Many times, dancers complain of hip or knee pain. Often where your dancers feel pain isn’t really where the issue is. I’ve found that weak ankles can cause discomfort and pain in other areas of the body.
So it’s crucial to help all of your dancers (especially the younger ones) to develop strong ankles and feet.
Let’s get this figured out.
3 Foot And Ankle Strengthening Exercises For Your Next Warm-Up
NOTE: Your dancers’ will need a yoga block for two of these exercises. Ask your dancers’ to bring their own to practice so everyone has a block to work with.
- Place your yoga block on the floor so it’s parallel to your foot. Put one foot on the yoga block, so you’re standing on top of it. This will be your supporting leg.
- The other leg (your working leg) should be out to the side with a flexed foot. It shouldn’t be touching the floor.
- Plié while you hold your working leg out to the side, keeping your foot flexed.
- When you tap the floor with your heel, straighten your working leg.
- Do 20 on each side.
Try putting the hands on the hips or hold them in second position to help your dancers balance. The working leg looks like a tendu with a flexed foot. Be sure that your dancers are doing a plié, not just moving the working leg up and down. Sometimes the body likes to cheat when you feel the burn.
Balance Challenge 2
- Start with a yoga block a few inches in front of your feet. Lift one leg 45° to the back. Straighten both arms so there is a straight line from your shoulders to your fingertips. Your fingertips should point to the floor.

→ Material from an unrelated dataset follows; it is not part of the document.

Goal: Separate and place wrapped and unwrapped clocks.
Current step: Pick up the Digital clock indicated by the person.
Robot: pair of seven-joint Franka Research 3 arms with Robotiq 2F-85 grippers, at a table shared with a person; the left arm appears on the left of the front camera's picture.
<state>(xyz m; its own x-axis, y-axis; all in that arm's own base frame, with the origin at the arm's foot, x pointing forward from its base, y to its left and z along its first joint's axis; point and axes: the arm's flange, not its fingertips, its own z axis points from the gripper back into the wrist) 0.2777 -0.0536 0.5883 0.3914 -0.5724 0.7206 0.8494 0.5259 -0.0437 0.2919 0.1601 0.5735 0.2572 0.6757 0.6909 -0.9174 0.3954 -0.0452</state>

- Plié so you can touch your knees.
- Repeat 3 times.
- Plié so you can touch the middle of your chin.
- Repeat 3 times.
- Plié so your fingertips touch the top of the yoga block.
- Repeat 3 times.
- Repeat the whole circuit 20 times.
Remember to hold the working leg at 45° for the entire exercise. Although you may naturally want to lean forward with your upper body, be sure you keep the upper body as upright as possible.
If you don’t have a yoga block, try using a water bottle. Something you can tap during the plié, without going all the way to the floor.

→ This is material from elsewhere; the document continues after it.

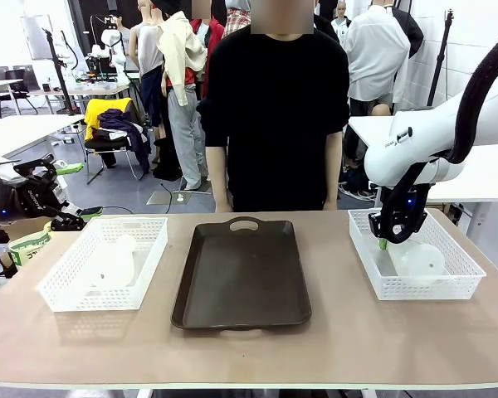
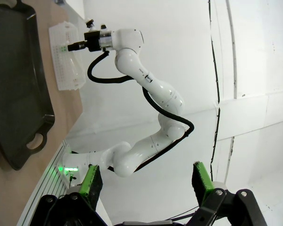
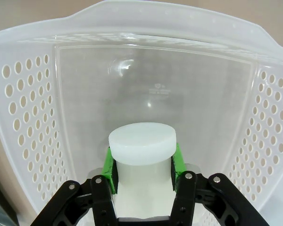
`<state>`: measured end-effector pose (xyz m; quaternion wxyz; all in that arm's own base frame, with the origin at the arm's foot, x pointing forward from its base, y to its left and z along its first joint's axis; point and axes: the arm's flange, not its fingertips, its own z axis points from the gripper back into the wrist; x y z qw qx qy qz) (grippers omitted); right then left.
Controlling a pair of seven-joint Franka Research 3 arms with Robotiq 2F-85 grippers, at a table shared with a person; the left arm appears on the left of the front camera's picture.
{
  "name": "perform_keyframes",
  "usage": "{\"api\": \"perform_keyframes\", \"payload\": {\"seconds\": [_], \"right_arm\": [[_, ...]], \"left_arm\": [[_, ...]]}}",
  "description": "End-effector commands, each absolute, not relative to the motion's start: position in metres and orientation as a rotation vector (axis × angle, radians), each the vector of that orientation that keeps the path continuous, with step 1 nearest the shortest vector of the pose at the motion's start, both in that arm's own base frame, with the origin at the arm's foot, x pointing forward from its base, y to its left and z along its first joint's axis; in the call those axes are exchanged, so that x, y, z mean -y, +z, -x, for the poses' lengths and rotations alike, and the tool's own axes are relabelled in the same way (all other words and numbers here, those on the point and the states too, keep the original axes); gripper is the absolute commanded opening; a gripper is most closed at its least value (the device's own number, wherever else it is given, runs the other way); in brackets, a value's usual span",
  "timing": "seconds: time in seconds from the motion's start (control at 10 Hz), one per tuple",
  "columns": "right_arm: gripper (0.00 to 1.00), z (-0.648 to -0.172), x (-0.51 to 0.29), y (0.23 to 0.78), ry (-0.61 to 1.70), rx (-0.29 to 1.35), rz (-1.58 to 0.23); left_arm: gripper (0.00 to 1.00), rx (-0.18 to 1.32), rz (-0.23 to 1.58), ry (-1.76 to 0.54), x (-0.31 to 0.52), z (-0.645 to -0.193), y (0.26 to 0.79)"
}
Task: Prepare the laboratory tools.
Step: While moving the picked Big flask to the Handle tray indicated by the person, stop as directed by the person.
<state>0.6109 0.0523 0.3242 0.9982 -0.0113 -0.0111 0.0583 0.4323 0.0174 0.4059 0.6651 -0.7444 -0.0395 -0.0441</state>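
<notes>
One frosted white flask (image 1: 421,260) lies in the right mesh basket (image 1: 459,282). My right gripper (image 1: 387,237) reaches down into that basket and is shut on the flask's neck. In the right wrist view the flask's capped neck (image 3: 141,141) sits between the green pads (image 3: 109,170), which press on both sides of it. The second flask (image 1: 116,264) lies on its side in the left mesh basket (image 1: 65,286). My left gripper (image 1: 63,196) hangs off the table's left end, away from both flasks. It is open, with nothing between its fingers (image 2: 91,181).
A dark brown tray (image 1: 242,311) lies in the middle of the table between the baskets. A person in black stands at the far edge behind it. The left wrist view shows the right arm (image 2: 132,52) over the right basket (image 2: 66,70).
</notes>
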Motion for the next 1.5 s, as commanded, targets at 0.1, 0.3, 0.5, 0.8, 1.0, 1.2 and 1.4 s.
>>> {"api": "perform_keyframes", "payload": {"seconds": [0.1, 0.3, 0.5, 0.8, 1.0, 1.2, 1.4], "right_arm": [[0.0, -0.611, -0.053, 0.323, 0.119, 0.02, 0.024], [0.0, -0.609, -0.052, 0.339, 0.093, 0.015, 0.048], [0.0, -0.6, -0.049, 0.366, 0.066, -0.002, 0.052], [0.0, -0.585, -0.044, 0.405, 0.047, 0.053, 0.027], [0.0, -0.569, -0.048, 0.43, 0.033, 0.162, 0.063], [0.0, -0.549, -0.051, 0.452, 0.041, 0.207, 0.063], [0.0, -0.532, -0.053, 0.463, 0.074, 0.245, 0.041]], "left_arm": [[1.0, 0.092, 1.688, -0.107, -0.019, -0.432, 0.408], [1.0, 0.092, 1.688, -0.107, -0.019, -0.432, 0.408], [1.0, 0.092, 1.688, -0.107, -0.019, -0.432, 0.408], [1.0, 0.092, 1.688, -0.107, -0.019, -0.432, 0.408], [1.0, 0.092, 1.688, -0.107, -0.019, -0.432, 0.408], [1.0, 0.092, 1.688, -0.107, -0.019, -0.432, 0.408], [1.0, 0.092, 1.688, -0.107, -0.019, -0.432, 0.408]]}}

- Start by standing with the feet together, in parallel. Hold the hands together in front of your chest to help with balance.
- Put one leg back, into a lunge.
- Go back to the start position, with parallel feet.
- Alternate between legs.
- Do 20 on each leg.
When your dancers are in their reverse lunge, both legs should look like a 90° angle. The knee should be aligned, over the ankle. Never let the knee move forward, over the toes.

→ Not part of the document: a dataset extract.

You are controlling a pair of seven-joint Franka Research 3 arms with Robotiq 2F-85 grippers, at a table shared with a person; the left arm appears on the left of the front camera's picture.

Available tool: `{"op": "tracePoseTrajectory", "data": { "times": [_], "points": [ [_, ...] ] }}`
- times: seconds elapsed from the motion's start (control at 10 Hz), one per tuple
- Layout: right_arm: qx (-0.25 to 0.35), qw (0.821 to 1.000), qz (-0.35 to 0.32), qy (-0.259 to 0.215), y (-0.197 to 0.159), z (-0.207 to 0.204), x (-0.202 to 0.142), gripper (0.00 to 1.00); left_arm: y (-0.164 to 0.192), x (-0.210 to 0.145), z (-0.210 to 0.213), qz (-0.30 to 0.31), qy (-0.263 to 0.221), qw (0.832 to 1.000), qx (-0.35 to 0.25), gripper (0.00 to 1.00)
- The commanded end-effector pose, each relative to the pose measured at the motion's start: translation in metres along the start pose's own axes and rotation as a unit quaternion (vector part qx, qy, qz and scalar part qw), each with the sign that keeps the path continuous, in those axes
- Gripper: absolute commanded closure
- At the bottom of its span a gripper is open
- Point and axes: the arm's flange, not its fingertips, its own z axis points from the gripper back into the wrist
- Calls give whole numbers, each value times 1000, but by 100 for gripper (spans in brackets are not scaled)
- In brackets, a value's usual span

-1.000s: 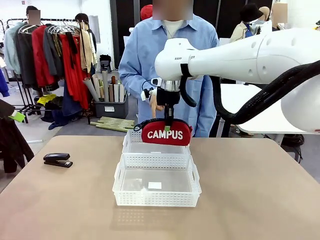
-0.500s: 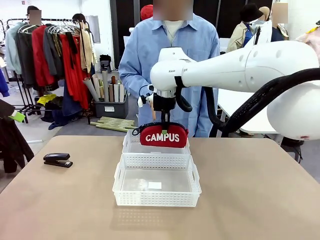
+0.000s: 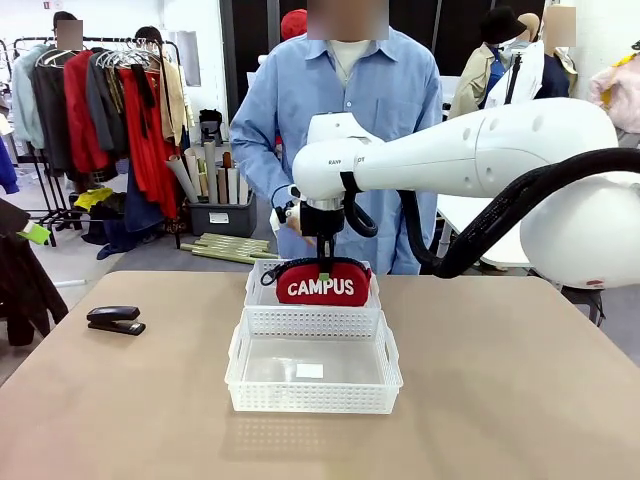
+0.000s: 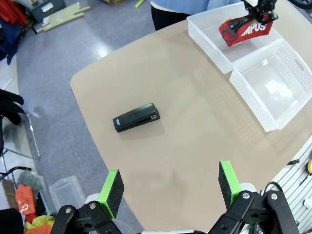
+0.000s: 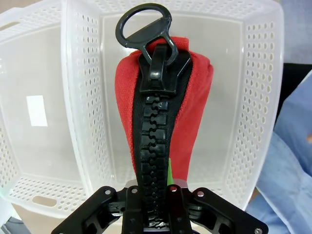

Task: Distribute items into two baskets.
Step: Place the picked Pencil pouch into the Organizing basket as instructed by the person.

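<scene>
The right gripper (image 3: 322,262) clamps the zip of the red CAMPUS pouch (image 3: 322,286), hanging it over the far white basket (image 3: 256,288) of 2. The black stapler (image 3: 115,320) lies well left of that basket. The left gripper (image 4: 170,186) hangs with jaws spread, empty.

Red pouch (image 3: 322,285), white lattice baskets (image 3: 313,398), black stapler (image 3: 115,319).

Clothes rack (image 3: 100,95), pale grey floor (image 3: 90,262)
</scene>
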Motion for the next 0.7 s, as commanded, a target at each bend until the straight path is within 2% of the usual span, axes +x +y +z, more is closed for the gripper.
{"op": "tracePoseTrajectory", "data": {
  "times": [0.0,0.6],
  "points": [
    [-3,1000,-1,-14,-7,5,5,100,1,0,0,0,1,1000,1,0],
    [27,999,15,-25,-9,-8,3,100,1,0,0,0,1,1000,1,0]
  ]
}}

I’m sure you agree that ankle and foot strength is super important in injury prevention and improving your dancers’ skills.
The feet are supporting everything that your dancer’s bodies are doing – jumping, leaping, balance, and mobility.
I know it can be easy to push strength training onto the back burner. But you can help prevent injury for your dancers with just a few minutes of focus on the feet and ankles.
Give these exercises a try.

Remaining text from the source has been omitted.